I would join picklist_values once and put each of those three conditions in the join condition.


vacancies <--MAIN DB
Inner Join vacancies_location_counties ON vacancies.ID = vacancies_location_counties.VacancyID
Inner Join locationcounty ON vacancies_location_counties.LocationCountyID = locationcounty.ID
Inner Join picklist_values AS pv
ON vacancies.JobBoardCategoryID = pv.ID
OR vacancies.JobTypeID = pv.ID
OR vacancies.SalaryFrequencyID = pv.ID

mike182uk
11-05-2009, 11:24 PM
Hey Fumigator thanks for the reply. well i did this the first time and it didnt work. the problem is in the picklist_value table, there are 2 columns: ID and Description. in the vacancys table JobBoardCategoryID refers to an ID in the picklist_value table, and i want the description. easy. but i then need to pull another two pieces of information from the same table using 2 different id's. It almost as if im requerying it. But all from one query. it sounds stupid i know.

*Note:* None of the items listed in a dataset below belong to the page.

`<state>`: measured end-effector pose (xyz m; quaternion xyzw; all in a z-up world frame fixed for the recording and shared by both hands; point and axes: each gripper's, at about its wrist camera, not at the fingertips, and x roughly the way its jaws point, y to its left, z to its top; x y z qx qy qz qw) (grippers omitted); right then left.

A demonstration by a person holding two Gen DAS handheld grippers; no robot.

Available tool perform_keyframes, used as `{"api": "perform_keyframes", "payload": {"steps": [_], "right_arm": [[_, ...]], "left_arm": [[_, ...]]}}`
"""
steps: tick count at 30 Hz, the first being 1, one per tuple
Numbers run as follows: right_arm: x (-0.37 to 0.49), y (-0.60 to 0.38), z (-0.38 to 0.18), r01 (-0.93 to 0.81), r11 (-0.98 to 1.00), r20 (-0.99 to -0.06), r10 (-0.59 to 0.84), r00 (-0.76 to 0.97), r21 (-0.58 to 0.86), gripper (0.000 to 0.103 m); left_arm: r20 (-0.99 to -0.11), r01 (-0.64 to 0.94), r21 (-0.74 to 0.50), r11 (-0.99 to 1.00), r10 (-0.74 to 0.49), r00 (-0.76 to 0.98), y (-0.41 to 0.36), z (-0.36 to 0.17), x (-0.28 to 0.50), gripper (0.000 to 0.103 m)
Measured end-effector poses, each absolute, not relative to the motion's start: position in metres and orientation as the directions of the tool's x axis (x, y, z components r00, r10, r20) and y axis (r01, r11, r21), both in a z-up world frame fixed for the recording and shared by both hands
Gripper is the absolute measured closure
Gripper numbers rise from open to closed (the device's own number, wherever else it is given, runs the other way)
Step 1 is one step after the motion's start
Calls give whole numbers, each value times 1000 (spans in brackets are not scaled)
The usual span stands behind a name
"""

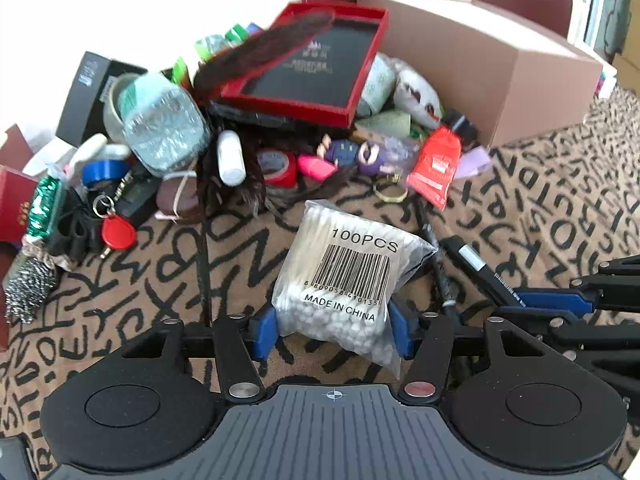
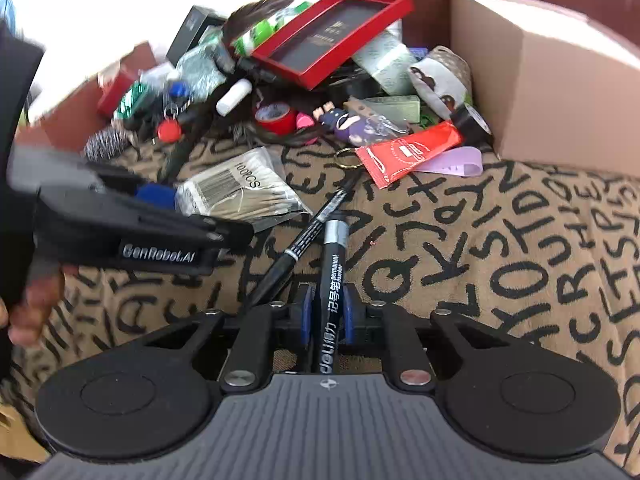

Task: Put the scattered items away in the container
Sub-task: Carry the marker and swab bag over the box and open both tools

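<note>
I find my left gripper (image 1: 332, 330) with its blue pads pressed on both sides of a clear bag of cotton swabs (image 1: 344, 276), which bears a barcode label reading "100PCS" and "MADE IN CHINA". The bag rests on the lettered brown cloth (image 1: 540, 208), near the middle, in front of the clutter.

My right gripper (image 2: 328, 314) is clamped narrow on one black permanent marker (image 2: 331, 280), lying along the jaws. A second, thinner black pen (image 2: 308, 232) lies just left of it, apparently touching.

I count two pens, one swab bag, one brown cardboard box (image 2: 552, 80) at far right.

Behind stand a crushed plastic bottle (image 1: 164, 124), a red tray (image 1: 320, 68), a red tape roll (image 2: 276, 118), a red sachet (image 2: 408, 152) and a red key fob (image 1: 118, 232).
</note>
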<state>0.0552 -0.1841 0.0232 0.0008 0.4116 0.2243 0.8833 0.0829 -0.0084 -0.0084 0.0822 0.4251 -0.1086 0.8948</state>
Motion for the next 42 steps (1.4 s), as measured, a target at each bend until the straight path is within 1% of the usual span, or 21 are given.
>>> {"api": "perform_keyframes", "payload": {"steps": [3, 8, 15, 19, 22, 24, 28, 30, 32, 35, 42], "right_arm": [[56, -190, 36, -392, 906, -704, 384, 597, 161, 87], [67, -206, 65, -385, 903, -648, 410, 641, 191, 87], [94, -234, 127, -383, 905, -545, 417, 727, 182, 87], [123, -248, 164, -363, 921, -517, 381, 766, 140, 87], [147, -257, 185, -320, 944, -509, 312, 802, 73, 87], [162, -264, 193, -294, 955, -507, 272, 818, 37, 87], [193, -283, 200, -227, 974, -498, 191, 846, -13, 87], [210, -293, 198, -191, 981, -501, 155, 852, -22, 87], [229, -304, 189, -153, 988, -514, 116, 850, -30, 87], [256, -316, 171, -104, 994, -546, 67, 835, -37, 87], [291, -334, 130, -59, 998, -611, 33, 791, -22, 87]], "left_arm": [[-754, 265, 44, 963, -142, 642, -9, 8, 81, 47], [-697, 291, 33, 956, -187, 692, -19, 46, 82, 47], [-614, 340, 8, 940, -264, 744, -50, 109, 103, 47], [-568, 341, 7, 940, -276, 775, -75, 143, 127, 47], [-555, 344, -22, 939, -297, 777, -90, 161, 149, 46], [-544, 331, -3, 944, -279, 791, -102, 168, 166, 46], [-551, 317, -48, 947, -290, 783, -121, 174, 204, 46], [-552, 309, -55, 949, -287, 783, -131, 168, 222, 46], [-562, 303, -50, 952, -277, 779, -144, 159, 239, 46], [-604, 296, -57, 954, -269, 751, -159, 135, 261, 46], [-657, 291, -31, 956, -239, 715, -179, 92, 290, 46]]}}
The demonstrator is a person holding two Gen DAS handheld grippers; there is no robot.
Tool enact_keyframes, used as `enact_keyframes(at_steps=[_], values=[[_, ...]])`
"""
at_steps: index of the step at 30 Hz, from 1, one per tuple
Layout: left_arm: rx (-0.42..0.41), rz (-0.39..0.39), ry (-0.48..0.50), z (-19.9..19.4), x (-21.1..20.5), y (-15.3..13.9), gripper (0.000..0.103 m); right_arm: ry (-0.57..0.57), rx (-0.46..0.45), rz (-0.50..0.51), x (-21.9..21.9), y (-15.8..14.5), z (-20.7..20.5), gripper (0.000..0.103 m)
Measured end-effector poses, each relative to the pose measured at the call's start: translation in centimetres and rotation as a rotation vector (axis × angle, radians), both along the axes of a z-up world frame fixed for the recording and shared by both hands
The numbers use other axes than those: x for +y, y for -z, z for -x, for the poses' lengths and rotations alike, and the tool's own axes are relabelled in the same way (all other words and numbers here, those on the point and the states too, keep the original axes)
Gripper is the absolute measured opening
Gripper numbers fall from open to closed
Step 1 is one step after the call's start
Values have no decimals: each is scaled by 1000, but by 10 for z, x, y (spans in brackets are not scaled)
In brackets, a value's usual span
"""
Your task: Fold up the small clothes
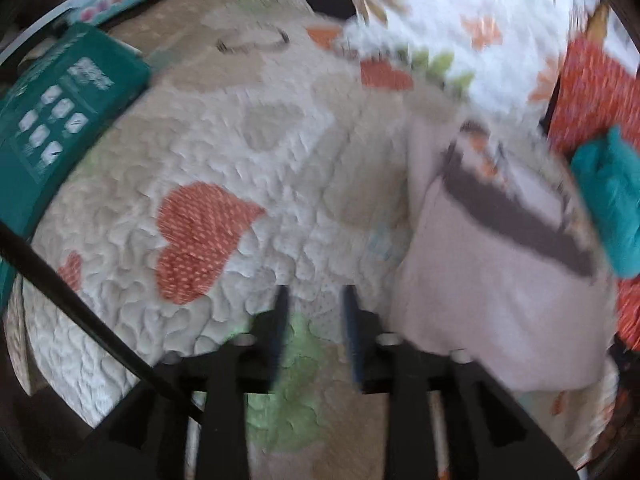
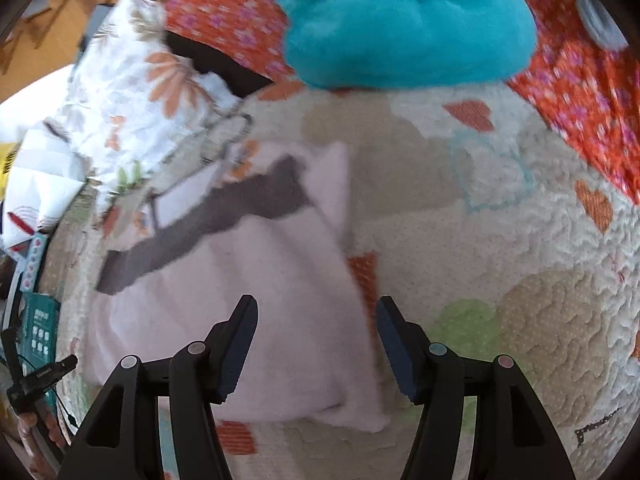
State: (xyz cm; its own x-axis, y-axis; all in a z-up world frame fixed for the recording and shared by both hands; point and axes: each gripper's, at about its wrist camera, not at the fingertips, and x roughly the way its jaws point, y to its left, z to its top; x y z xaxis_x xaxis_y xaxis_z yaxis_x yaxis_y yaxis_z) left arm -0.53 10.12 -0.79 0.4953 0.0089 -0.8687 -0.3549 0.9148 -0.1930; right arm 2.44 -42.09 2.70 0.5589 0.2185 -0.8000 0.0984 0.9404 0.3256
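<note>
Both views are motion-blurred. A folded pale pink garment [image 2: 256, 304] with a dark grey band [image 2: 208, 220] lies flat on a quilted bedspread [image 1: 256, 152] patterned with orange, tan and green hearts. The right tongs [image 2: 316, 344] are wide apart and hold nothing, poised above the garment's near right edge. The left tongs [image 1: 316, 332] show a narrow gap between their blue pads, grip nothing, and hover over bare quilt just left of the garment [image 1: 496, 300]. A bunched teal cloth [image 2: 404, 24] lies beyond the garment on a red flowered fabric [image 2: 580, 92]. A white floral-print cloth [image 2: 132, 92] lies at the garment's far left corner, a thin wire loop [image 2: 230, 136] beside it. A green printed box [image 1: 60, 120] sits at the quilt's left edge.
</note>
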Motion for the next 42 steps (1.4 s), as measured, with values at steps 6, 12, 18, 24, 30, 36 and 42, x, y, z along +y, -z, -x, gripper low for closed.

With using our code, it will get the result if one of the three conditions are true (which all 3 are) and only pull 1 description. not 3 seperate pieces of information.

Old Pedant
11-05-2009, 11:50 PM
No, Fumigator's answer is really wrong.

He missed this in your code:
SELECT
locationcounty.Description AS location,
pv1.Description AS industry,
pv2.Description AS type,
pv3.Description AS salaryfrequency,,,


In order to get those 3 different values, you *MUST* do the join to picklist_values table 3 times. No choice. And it's not really inefficient, assuming that the ID field in that table is the primary key. In fact, it's the only efficient way to code this.

Fumigators answer only works if all you wanted to do was find out if one or more of those fields in your vacancies table existed in the picklist_values table.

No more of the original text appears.